Operating activities

     Net cash provided by operating activities was $14.5 million in 2005, consisting of net income of $6.9 million and depreciation and amortization of $10.1 million, partially offset by a net unfavorable change in operating assets and liabilities of $2.7 million.

     Net cash provided by operating activities was $7.2 million in 2004, consisting of net income of $5.0 million and depreciation and amortization of $4.6 million, partially offset by a net unfavorable change in operating assets and liabilities of $2.6 million. The net unfavorable change in operating assets and liabilities was primarily caused by an increase in prepaid expenses due to monthly interchange expenses to a new sponsor bank and by an increase in accounts receivable due to the addition of net revenues from the First Data portfolio as of January 1, 2004, partially offset by an increase in income taxes payable.

Investing activities

     Net cash used by investing activities was $16.3 million in 2005. Net cash used by investing activities primarily consisted of $16.6 million paid for the purchases of several portfolios as well as one business (Petroleum Card Services).
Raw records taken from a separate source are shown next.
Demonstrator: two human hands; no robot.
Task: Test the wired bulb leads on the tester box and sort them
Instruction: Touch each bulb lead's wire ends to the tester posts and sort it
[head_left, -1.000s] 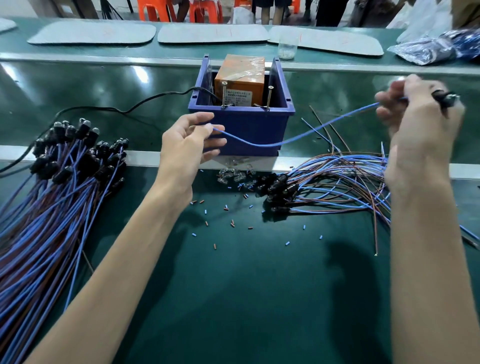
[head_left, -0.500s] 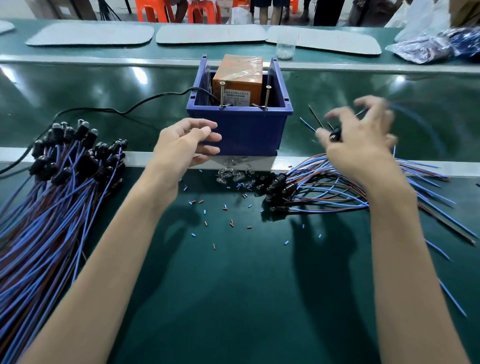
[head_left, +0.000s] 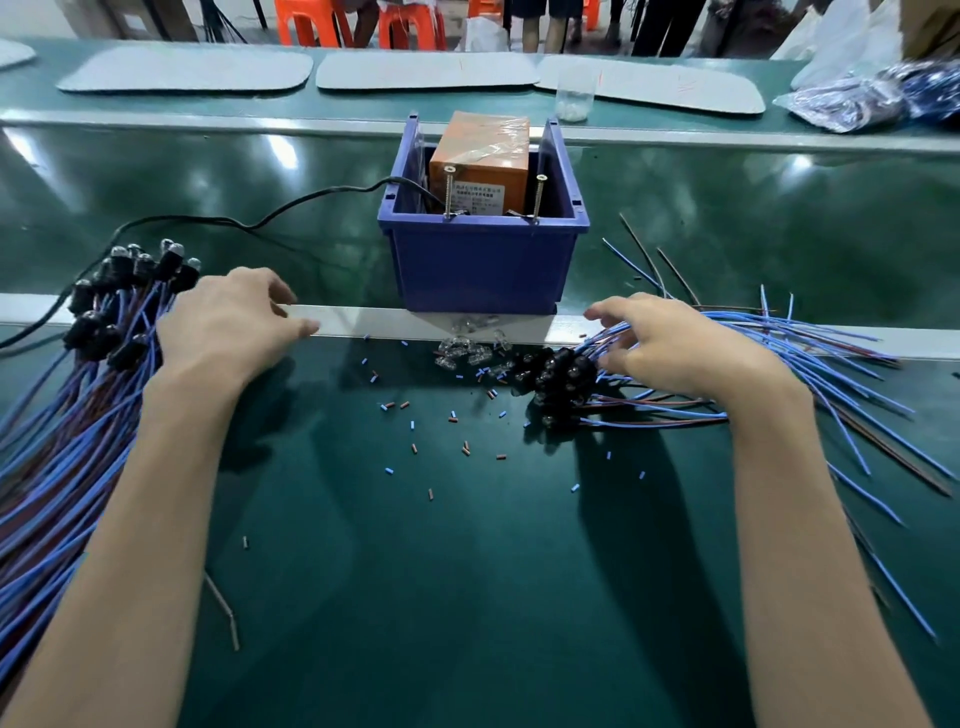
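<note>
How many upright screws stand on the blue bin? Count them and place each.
2. The left screw stands at the left end of the blue bin's front rim, the right screw at its right end, both before the orange box. None seems hidden.

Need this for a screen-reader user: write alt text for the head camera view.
Seen from above, a person's left hand lies at the edge of a bundle of blue wired bulb leads on a green table, while the right hand touches a looser pile of leads. Behind and between them, a blue bin holds an orange tester box.
</note>
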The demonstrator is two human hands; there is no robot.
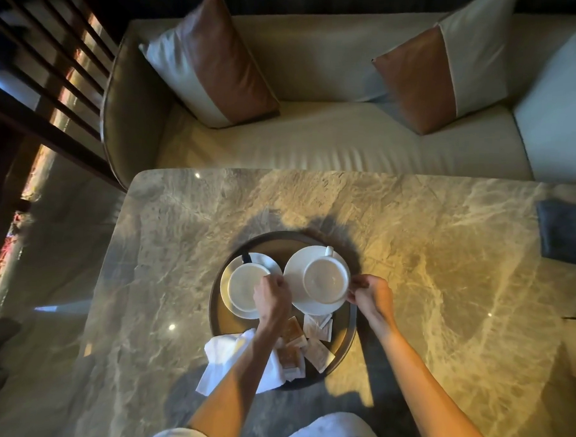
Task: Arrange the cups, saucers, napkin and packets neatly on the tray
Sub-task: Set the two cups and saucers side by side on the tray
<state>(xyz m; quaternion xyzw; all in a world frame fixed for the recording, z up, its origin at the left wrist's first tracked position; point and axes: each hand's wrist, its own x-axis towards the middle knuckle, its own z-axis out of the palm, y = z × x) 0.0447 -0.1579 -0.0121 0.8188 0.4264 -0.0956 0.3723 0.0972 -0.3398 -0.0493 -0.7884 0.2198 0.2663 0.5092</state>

We currently have no significant capital spending or purchase commitments, but expect to continue to engage in capital spending in the ordinary course of business.

     Net cash provided by investing activities was $7.6 million in 2004. Net cash provided by investing activities primarily consisted of $8.0 million held on deposit by a former sponsor bank that was returned to us.

Financing activities

     Net cash provided by financing activities was $1.9 million in 2005, primarily consisting of net borrowings on our credit facility of $1.0 million and $0.9 million of proceeds from stock option exercises. Repayments of debt on our credit facility were $14.0 million during the first quarter of 2005.

     Net cash used in financing activities was $15.0 million in 2004, primarily consisting of net repayments on our credit facility of $11.0 million and repayments of other debt to our Chairman and Chief Executive Officer totaling $4.5 million, partially offset by $0.5 million of proceeds from stock option exercises.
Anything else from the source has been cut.